Information in this post is being shared with the permission of the party being interviewed.

March is Colon Cancer Awareness Month, and I’m fortunate enough to know a brave, young cancer survivor who used her diagnosis to help future cancer patients thrive. Jessika Perkins, MS, RD, CSO, LDN is a Clinical Dietitian at a local hospital, and her story is nothing short of inspiring.

Tell us a little about your story.

I now know I have a genetic mutation that causes juvenile polyposis and hereditary hemorrhagic telangiectasia. In 2011 at 23 yrs old, I had diarrhea that did not go away despite my PCP feeling like I had a stomach bug. After a couple of weeks of this I developed bloody diarrhea which lead them directly admitting me to the hospital for a workup. At the time they found 50+ polyps throughout my colon and learned that I had early stage colon cancer. 

How did you know when to seek help?

I knew something wasn't right and basically needed to keep advocating for myself. At 23 years old, my diagnosis was far from what is most likely to have been going on. If something doesn’t feel right, it’s okay to ask! Research is showing that people are being diagnosed younger and younger with colon cancer- be aware of the symptoms and get checked!

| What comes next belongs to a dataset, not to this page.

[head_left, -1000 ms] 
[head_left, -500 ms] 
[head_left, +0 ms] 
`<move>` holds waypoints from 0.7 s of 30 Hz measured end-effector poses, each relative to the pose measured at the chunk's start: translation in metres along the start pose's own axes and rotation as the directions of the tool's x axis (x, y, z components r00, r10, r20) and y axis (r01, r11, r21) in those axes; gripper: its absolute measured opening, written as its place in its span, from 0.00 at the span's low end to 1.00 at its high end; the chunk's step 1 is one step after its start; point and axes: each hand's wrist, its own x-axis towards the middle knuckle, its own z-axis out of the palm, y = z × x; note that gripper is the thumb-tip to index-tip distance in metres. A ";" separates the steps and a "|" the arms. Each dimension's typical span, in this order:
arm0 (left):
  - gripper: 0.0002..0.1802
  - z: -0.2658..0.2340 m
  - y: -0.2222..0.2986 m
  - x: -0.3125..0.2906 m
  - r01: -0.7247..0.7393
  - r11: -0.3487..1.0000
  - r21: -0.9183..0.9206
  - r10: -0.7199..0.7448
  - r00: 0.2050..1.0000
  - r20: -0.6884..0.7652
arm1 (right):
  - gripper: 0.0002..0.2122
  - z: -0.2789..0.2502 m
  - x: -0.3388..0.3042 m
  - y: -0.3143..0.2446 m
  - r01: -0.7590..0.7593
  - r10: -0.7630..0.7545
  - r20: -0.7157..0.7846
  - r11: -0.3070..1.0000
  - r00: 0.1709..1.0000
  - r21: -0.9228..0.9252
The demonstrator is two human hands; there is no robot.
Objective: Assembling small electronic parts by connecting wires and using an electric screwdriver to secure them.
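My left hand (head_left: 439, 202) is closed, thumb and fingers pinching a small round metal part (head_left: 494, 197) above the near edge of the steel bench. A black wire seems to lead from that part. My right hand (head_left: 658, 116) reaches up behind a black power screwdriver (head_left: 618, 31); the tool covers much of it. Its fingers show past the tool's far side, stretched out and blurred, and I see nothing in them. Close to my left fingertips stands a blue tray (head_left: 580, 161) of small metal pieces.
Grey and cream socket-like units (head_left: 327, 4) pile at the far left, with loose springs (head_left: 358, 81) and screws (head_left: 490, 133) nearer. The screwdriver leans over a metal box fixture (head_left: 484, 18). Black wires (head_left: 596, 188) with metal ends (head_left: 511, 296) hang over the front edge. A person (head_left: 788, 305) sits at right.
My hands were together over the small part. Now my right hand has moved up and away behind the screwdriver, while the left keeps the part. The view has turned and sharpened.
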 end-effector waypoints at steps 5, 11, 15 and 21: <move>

What did you learn through your journey that you wish to pass along to others going through the same situation?

It’s okay to not be okay! Whatever your cancer journey ends up being, it is hard on us physically and mentally. It’s okay to feel upset and process your feelings.

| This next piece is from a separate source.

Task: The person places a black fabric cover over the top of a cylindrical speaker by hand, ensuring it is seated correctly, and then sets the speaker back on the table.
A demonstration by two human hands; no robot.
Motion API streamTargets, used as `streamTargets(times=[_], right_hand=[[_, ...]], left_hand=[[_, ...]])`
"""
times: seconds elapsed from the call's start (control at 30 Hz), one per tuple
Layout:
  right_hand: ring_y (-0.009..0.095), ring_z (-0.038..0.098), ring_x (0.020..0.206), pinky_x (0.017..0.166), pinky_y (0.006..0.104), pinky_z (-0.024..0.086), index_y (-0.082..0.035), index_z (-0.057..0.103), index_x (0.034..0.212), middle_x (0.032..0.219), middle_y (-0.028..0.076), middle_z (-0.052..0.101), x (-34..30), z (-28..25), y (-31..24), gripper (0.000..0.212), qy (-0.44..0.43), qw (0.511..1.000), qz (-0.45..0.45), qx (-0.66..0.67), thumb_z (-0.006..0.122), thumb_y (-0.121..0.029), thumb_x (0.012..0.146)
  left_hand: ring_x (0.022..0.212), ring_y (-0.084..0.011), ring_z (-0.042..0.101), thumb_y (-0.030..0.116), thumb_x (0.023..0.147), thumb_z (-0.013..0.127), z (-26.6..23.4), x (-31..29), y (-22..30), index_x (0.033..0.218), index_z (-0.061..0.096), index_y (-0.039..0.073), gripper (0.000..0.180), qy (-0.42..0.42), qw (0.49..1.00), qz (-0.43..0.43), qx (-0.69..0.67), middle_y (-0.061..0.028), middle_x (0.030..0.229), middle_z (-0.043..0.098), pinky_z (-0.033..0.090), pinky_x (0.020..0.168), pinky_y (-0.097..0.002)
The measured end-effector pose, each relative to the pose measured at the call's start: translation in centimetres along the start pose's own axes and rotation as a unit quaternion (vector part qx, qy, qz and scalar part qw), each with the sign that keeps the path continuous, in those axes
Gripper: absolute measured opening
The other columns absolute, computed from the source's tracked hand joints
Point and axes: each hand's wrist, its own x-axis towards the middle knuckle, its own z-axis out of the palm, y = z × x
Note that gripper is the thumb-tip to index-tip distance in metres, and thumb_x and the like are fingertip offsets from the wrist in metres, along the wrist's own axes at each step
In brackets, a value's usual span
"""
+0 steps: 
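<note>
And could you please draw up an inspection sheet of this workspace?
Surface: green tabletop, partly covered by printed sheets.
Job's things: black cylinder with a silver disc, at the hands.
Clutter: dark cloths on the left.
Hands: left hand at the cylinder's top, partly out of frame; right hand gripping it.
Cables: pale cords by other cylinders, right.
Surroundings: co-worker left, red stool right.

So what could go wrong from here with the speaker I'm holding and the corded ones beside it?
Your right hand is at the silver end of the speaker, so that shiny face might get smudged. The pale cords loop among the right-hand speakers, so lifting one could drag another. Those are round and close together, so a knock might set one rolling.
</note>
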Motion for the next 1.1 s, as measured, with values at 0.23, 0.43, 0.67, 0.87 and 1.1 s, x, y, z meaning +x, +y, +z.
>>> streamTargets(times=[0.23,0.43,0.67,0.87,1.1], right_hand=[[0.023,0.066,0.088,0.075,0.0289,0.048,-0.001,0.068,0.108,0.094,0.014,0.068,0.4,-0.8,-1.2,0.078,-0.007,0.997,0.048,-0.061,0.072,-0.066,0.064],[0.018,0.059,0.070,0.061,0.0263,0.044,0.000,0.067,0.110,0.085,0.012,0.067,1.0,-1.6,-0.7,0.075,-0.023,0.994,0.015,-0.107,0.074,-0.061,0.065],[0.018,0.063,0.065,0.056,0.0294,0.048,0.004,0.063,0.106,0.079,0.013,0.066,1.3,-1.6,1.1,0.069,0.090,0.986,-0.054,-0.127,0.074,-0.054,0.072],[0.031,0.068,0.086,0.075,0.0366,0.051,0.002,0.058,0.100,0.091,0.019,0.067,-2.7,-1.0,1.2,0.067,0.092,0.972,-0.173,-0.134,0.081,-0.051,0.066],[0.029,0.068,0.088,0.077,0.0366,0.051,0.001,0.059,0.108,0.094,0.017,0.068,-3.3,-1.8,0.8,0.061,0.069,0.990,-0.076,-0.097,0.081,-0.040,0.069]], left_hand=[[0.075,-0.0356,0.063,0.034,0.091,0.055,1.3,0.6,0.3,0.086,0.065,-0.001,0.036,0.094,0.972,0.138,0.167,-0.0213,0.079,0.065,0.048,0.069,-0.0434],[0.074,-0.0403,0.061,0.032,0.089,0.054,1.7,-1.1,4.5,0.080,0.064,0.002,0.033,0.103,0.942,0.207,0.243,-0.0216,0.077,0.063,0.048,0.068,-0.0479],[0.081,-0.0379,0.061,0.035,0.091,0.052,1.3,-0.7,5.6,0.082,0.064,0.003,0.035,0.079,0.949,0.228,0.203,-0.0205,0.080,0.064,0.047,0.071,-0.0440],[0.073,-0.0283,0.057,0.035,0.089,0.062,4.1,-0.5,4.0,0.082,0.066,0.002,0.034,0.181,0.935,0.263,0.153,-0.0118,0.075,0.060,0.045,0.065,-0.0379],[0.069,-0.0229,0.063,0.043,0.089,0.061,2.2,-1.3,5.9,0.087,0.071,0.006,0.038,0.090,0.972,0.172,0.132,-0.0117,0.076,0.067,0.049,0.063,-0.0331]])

What would you have changed about your experience?

I did not ask for some supportive care services because I did not want to be a bother to my medical team. Now, on the other side of this as part of the care team, I know how silly it was for me to not ask for help from my care team when I needed it. I lost 40 lbs in a span of 3 months because I didn’t think I needed help. While this got my interested in nutrition, I know now that I should have ask for more support.

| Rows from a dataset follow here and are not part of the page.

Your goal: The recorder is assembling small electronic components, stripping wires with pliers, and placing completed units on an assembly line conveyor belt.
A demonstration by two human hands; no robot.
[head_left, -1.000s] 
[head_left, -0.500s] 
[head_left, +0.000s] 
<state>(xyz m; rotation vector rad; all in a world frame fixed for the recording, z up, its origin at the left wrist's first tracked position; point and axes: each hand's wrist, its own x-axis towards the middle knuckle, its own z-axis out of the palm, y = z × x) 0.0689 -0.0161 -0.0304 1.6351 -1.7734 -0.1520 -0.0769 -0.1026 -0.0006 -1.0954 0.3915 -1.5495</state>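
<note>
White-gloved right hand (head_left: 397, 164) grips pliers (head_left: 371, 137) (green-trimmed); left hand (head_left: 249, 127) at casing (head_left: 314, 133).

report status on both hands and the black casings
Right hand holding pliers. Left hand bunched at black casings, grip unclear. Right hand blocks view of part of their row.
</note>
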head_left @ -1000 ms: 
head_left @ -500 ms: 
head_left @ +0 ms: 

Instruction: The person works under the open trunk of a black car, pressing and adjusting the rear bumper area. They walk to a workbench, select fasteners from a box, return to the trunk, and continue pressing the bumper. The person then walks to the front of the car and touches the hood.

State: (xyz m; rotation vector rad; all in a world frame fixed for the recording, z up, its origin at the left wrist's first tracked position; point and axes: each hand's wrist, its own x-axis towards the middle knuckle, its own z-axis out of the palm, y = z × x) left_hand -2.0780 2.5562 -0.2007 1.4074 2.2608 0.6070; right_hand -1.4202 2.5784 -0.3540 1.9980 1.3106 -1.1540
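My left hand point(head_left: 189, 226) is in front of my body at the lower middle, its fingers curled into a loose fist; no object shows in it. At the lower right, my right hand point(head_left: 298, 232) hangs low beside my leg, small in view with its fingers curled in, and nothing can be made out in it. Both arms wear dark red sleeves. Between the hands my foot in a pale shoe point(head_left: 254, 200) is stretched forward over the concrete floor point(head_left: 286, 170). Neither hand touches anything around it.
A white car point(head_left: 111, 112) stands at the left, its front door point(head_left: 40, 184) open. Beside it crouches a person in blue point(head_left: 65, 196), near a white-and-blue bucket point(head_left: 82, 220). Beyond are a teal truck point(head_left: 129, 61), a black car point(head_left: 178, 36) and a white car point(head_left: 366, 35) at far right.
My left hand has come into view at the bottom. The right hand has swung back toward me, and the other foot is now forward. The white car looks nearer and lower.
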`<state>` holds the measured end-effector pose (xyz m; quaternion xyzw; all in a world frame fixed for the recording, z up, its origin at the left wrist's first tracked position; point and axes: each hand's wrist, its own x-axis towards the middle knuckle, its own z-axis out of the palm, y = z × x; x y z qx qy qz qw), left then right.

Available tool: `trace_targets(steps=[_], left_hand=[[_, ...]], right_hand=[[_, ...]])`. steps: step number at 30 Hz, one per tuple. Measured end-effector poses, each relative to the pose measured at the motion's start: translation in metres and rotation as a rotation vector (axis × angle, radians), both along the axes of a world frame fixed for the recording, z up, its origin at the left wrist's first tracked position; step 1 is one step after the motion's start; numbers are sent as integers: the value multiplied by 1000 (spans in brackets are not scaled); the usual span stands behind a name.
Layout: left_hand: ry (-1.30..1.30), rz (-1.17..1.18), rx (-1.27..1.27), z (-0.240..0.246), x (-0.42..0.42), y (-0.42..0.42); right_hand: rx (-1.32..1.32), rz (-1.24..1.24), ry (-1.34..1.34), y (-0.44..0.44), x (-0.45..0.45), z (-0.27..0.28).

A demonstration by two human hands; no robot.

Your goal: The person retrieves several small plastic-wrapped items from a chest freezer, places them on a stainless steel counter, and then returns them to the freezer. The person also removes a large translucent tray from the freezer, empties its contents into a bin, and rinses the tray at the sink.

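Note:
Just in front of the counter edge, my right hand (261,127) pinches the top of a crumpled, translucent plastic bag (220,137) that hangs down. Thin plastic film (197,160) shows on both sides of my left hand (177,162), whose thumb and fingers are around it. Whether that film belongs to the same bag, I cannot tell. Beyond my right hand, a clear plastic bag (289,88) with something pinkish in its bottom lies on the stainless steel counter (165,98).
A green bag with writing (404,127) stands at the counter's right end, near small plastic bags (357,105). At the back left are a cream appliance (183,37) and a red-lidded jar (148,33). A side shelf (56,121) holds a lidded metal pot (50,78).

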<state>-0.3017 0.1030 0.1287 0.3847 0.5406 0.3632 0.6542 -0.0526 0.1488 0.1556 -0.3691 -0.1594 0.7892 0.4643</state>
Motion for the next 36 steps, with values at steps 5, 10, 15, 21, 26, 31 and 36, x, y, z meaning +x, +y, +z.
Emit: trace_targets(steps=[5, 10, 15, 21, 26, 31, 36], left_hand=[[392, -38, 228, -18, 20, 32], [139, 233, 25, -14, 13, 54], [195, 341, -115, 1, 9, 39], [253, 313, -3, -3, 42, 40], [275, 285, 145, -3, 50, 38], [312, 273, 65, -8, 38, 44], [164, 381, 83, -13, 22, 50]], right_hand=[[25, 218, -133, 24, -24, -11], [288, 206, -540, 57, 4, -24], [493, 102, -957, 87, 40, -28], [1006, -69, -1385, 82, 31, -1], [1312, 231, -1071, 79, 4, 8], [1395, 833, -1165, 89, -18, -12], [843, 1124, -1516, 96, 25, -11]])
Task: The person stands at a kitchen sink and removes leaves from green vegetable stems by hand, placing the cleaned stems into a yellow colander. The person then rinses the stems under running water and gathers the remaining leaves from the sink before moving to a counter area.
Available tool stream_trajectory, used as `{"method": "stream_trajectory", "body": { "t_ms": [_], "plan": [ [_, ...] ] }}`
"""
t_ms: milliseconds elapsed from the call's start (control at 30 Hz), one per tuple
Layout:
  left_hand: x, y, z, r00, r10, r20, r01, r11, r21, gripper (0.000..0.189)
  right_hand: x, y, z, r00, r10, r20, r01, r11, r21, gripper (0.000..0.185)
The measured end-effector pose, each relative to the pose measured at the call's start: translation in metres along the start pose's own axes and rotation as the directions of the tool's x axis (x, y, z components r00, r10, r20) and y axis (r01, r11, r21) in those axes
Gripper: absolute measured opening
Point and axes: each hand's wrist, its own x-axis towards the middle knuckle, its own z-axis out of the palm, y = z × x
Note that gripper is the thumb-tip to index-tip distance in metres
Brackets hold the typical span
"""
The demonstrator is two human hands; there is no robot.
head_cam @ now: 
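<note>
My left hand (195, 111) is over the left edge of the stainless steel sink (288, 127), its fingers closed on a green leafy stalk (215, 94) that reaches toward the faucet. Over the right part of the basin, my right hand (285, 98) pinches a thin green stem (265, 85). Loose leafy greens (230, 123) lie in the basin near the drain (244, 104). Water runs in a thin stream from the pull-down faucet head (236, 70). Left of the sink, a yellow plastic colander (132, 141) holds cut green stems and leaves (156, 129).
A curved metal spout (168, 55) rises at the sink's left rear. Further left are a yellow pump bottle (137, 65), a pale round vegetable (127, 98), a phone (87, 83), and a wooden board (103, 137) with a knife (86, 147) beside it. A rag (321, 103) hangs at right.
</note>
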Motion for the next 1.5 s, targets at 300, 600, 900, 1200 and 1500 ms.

In honor of National Dietitians Day, tell us about your educational background.

I have a BA in Psychology from UNCC in Charlotte and a Master’s in Nutrition from Meredith College in Raleigh. In 2021, I obtained my board certification in oncology nutrition. 

What led you to your profession?

My diagnosis is what got me interested in nutrition! I was in my last semester of undergrad and planned on going on to grad school to be a psychologist. Because of everything, I had 3 year gap between graduating and going back to school to be a dietitian. I knew I wanted to work with people like me who needed nutrition support during all aspects of cancer treatment.

What is the most common misconception about your job? or What is something that most people DON'T know about dietitians? 

Probably the biggest misconception I hear from patients is that I will judge their eating habits. Nothing can be further from the truth! As a RD, my job is to meet you wherever you are at and help guide you to your goals. Whether that be in cancer prevention, helping you through treatment, or in survivorship. Dietitians eat like the rest of the world- imperfectly!

From your experience, what is the most valuable piece of advice that you wish you could give to every patient?

This isn’t just about nutrition, but I would recommend patients let their care team help them. It’s so easy to feel like you have to take everything on yourself and if you show that you need help it is a sign of weakness. Your care team is there to support you in anyway you need and just want to see you succeed. 

We would like to thank Mrs. Perkins for her resiliency, determination, and compassion, as well as her willingness to share her story in honor of Colon Cancer Awareness Month and National Dietitians Day!